By Daratech Research Staff

July 7, 2005 -- There's been a lot of news coming out of MSC.Software lately - news that may take a number of industry-watchers by surprise.

Investor interest in MSC is at an all-time high. MSC's shares have doubled in price (going from $7.23 per share a year ago to $13.80 at the close on July 5, 2005), as many institutional investors expand their positions in the company. Per filings with the SEC, almost 80% of MSC's 30.4 million shares are owned by institutional investors or mutual funds - including the 11% owned by Valueact, the group that had sought to take MSC private in 2004.

These are knowledgeable investors, clearly expressing confidence in MSC's management and its plan for getting business performance back on track. The company has not filed financial statements in over a year so it is difficult to say if the company is profitable, but these investors clearly believe that the company is doing quite well.

MSC discovered in early 2004 that there might have been improper accounting of software contracts in Korea and that the accounting treatment of stock options of a departing employee of a foreign subsidiary may have been incorrect. The company has since been engaged in a review of its accounting practices. In April 2005, MSC fired KPMG, the auditor during this review and then, in May, announced that it had engaged Deloitte & Touche as its independent accountants, with the intention of bringing to a swift close the accounting investigation currently underway at the company.

In addition to getting its financial house in order, the company is making headway in cleaning up its large and often confusing product portfolio. The company currently markets somewhere around 250 products, some with only one or two customers; MSC will encourage those customers to try more commercially viable products in order to reduce its product support costs for low-use products. This rationalized product set will free critical R&D resources to concentrate on more cutting-edge products and reaffirm MSC's thought leadership.

MSC has also begun to spread its wings and explore opportunities outside the sphere of its long-standing relationship with Dassault Systemes. MSC announced on June 13 that it had joined the Design/Simulation Council, an industry group hosted by Don Brown of CPDA, that is "focused on improving interoperability and creating open standards within product development technology." As part of the announcement, MSC Software CEO Bill Weyand said that "MSC.Software is wholly committed to being an 'open company' and our customers have been very clear about wanting to work within open, well integrated virtual product development process and architectures. Only through an open framework can our customers truly reduce the time and costs associated with product development."

Finally, MSC has been reporting solid wins and endorsements from marquee accounts. Key among these is the announcement that Chrysler Group has selected MSC.SimManager as the foundation for a new engineering management system in its noise, vibration and harshness; crash; and durability simulations environment. MSC and Chrysler will jointly develop this new capability over the next 24 months; the deal is valued in the "multimillions" of dollars, according to an MSC spokesman. Similarly, a number of key accounts have committed to using the MSC.MasterKey licensing scheme to give their engineers access to a wide array of industry-leading products such as MSC.Nastran, MSC.Marc and MSC.ADAMS.
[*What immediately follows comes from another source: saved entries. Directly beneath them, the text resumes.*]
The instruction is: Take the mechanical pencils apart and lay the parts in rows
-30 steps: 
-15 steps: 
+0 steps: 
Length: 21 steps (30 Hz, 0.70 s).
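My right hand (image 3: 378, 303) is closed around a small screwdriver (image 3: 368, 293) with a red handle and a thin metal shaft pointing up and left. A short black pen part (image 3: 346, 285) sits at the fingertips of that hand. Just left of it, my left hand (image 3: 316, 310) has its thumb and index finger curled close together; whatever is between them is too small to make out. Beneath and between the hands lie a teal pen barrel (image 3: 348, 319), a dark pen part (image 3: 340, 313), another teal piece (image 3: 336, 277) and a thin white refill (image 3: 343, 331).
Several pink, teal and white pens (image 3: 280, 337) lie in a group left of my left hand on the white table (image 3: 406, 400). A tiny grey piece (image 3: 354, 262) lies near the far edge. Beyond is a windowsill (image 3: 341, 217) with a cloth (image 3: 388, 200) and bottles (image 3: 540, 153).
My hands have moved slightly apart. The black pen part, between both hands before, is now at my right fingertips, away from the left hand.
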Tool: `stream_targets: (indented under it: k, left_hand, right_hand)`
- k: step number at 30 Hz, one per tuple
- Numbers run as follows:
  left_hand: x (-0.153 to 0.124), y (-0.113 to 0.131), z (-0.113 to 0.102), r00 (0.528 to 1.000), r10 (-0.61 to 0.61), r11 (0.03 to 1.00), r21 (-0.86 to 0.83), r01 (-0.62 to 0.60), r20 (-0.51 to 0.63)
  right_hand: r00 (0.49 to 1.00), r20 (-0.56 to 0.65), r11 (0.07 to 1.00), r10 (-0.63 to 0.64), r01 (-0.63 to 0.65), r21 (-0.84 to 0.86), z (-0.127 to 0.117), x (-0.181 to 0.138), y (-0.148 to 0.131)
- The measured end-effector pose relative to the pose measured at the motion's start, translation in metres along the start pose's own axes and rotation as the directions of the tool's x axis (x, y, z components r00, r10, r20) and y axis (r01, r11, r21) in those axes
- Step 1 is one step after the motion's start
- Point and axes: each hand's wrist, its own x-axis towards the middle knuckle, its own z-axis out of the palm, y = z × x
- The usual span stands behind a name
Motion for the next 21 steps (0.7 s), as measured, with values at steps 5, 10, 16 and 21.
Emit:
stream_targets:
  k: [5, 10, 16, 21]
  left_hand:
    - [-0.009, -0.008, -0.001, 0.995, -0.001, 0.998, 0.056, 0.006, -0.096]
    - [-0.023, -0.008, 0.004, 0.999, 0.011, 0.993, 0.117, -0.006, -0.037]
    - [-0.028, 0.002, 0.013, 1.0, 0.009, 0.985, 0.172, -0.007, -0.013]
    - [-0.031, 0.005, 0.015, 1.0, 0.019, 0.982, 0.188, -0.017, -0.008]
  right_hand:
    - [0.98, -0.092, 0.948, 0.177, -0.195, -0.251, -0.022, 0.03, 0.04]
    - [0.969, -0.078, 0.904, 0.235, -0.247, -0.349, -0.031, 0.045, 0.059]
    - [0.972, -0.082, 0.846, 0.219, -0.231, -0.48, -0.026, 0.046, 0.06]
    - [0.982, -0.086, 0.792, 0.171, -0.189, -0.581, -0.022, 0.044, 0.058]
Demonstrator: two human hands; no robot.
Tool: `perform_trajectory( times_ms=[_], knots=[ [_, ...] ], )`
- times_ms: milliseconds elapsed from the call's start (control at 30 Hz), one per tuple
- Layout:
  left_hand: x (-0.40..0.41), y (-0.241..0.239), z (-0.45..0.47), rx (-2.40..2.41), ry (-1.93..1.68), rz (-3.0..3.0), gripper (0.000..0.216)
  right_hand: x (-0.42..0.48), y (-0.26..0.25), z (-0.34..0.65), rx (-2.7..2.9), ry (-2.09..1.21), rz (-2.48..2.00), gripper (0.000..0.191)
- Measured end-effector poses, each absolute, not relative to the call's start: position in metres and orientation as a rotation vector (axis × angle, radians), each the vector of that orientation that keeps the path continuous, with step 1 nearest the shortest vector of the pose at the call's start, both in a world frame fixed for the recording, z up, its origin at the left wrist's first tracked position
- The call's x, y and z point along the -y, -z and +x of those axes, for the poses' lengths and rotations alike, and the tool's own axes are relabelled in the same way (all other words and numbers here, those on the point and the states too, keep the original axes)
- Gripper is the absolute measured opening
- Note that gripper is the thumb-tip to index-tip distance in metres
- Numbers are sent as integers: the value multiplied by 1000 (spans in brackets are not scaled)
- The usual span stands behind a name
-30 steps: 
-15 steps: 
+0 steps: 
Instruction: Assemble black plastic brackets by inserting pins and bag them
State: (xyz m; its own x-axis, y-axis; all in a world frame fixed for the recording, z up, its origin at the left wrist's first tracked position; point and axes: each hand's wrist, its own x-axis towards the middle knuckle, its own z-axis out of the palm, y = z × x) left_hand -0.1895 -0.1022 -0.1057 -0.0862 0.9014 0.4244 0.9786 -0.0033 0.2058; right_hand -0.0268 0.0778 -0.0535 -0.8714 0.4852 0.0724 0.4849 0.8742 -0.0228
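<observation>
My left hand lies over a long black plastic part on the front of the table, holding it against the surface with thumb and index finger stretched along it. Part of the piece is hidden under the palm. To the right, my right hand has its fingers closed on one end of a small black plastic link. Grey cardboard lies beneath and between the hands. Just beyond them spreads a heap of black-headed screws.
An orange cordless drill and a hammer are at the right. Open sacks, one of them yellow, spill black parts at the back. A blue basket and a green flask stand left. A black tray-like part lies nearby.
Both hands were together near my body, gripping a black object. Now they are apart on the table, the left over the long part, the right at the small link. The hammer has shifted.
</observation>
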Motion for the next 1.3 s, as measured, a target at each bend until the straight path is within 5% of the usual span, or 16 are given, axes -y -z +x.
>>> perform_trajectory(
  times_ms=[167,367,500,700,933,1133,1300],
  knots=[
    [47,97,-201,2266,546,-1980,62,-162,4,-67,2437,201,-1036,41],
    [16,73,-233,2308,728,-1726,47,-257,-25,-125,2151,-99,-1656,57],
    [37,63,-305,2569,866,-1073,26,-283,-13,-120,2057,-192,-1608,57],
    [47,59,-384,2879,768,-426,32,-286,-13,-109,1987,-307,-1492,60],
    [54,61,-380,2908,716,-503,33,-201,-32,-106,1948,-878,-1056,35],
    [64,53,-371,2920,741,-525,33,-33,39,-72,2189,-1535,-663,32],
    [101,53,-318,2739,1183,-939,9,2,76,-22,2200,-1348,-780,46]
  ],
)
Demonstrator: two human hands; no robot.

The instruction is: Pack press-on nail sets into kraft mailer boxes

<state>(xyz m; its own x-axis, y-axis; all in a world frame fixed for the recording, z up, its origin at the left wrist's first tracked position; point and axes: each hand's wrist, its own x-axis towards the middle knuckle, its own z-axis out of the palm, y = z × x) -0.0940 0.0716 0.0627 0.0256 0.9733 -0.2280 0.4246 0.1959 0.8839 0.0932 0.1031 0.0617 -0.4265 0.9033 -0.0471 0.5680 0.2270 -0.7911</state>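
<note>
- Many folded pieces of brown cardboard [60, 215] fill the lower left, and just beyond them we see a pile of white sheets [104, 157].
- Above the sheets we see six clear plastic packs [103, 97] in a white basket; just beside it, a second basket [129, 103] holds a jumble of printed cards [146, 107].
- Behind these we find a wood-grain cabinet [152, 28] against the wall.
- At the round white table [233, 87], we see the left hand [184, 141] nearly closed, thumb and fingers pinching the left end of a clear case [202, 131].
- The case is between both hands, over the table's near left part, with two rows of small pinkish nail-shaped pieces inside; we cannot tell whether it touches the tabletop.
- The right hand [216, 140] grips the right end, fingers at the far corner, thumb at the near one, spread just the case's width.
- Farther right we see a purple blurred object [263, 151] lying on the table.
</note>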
Customers buying product and entering into long-term contracts, investor confidence, a skilled and committed employee team - clear predictors of a positive future. MSC will be announcing second quarter results towards the end of July and will be providing more information on its view of the marketplace and the company's position at that time. But, if anything, the last three months have only proved what Weyand said during the last analyst call: that the company is "in the right place at the right time with our VPD strategy."